According to a September 10, 2008 joint resolution of the two-house CNMI Legislature:
-The Commonwealth has, over the past ten years, developed a highly effective arrival and departure control system that has provided for the carefully monitored arrival and departure of a significant number of Russian and Chinese tourists to and from the Commonwealth, as well as effective bonding requirements in the case of Chinese tourists.
-During that period of time, approximately 400,000 Russian and Chinese tourists have entered the Commonwealth and there have been zero incidents of Russian tourists overstaying and approximately one dozen incidents of Chinese tourists overstaying during those ten years, all of which were successfully resolved in a timely manner.
-During 2007, Russian tourists acconted for 1% of total visitor arrivals in the Commonwealth and 5% of total visitor expenditures and Chinese tourists accounted for 10% of total visitor arrivals and 13% of total visitor expenditures, which in aggregate represent over one-tenth of total visitor arrivals and nearly one-fifth of visitor expenditures in the Commonwealth.
-Those tourists have not represented a threat to the welfare, safety, or security of the United States or its territories.
Guam, on the other hand, does not have such a track record of visa-free entry for Russian and Chinese tourists, so its economic justification for allowing visa waivers for Russians and Chinese may not be as strong as the CNMI's, in the eyes of DHS.
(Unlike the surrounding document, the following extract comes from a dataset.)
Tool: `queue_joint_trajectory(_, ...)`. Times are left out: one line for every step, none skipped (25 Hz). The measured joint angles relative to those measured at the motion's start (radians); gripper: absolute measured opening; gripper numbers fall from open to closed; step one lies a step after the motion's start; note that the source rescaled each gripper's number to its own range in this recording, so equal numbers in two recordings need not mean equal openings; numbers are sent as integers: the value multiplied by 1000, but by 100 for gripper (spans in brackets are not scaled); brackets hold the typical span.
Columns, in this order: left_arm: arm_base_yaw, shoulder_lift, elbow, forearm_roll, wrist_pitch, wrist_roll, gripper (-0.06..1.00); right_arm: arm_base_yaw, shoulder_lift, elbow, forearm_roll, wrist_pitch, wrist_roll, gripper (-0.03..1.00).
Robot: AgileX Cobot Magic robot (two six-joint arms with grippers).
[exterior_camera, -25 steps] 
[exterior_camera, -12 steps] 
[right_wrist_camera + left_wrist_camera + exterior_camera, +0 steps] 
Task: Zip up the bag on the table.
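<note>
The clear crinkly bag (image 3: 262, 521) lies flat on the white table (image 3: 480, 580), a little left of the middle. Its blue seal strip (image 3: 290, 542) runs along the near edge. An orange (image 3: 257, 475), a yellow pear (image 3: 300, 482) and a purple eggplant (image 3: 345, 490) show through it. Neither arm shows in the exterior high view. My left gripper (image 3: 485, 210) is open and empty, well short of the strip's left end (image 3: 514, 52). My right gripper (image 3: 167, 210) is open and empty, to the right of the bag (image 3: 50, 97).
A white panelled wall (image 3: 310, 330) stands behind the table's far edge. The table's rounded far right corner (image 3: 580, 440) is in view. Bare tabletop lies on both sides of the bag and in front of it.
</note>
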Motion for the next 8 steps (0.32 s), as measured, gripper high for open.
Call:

John Dela Rosa contributed to this analysis.
Here is an official update from Bordallo's Washington Office:
Congresswoman Bordallo Meets With DHS On P.L. 110-229
November 17, 2009 – Washington, D.C. – Congresswoman Madeleine Z. Bordallo today was briefed by officials from the U.S. Department of Homeland Security (DHS) on the implementation of Public Law 110-229 on the Commonwealth of the Northern Mariana Islands (CNMI) and Guam. The meeting took place in Congresswoman Bordallo's office in the Cannon House Office Building on Capitol Hill. The Congresswoman requested the briefing after Secretary Janet Napolitano of DHS announced her use of parole authority to allow visitors of China and Russia to continue visiting the CNMI.
"During the meeting, we discussed the implementation of the new joint Guam-CNMI Visa Waiver program, and how the parole authority will be exercised by Secretary Napolitano for Chinese and Russian visitors to the CNMI," Congresswoman Madeleine Z. Bordallo said today. "The DHS officials stated that the parole authority process will mirror the process currently in place for visitors arriving from countries under the current national visa waiver program. I remain confident that the U.S. Department of Homeland Security will be ready to fully implement the federalization of immigration in the CNMI on November 28, 2009. In addition, the new Guam-CNMI Visa Waiver Program, which will allow visitors to visit for 45 days, will have a positive long term effect in the visitor industry. I will continue to work with my colleagues in Congress and DHS to ensure that this law is fully implemented according to the intent of Congress."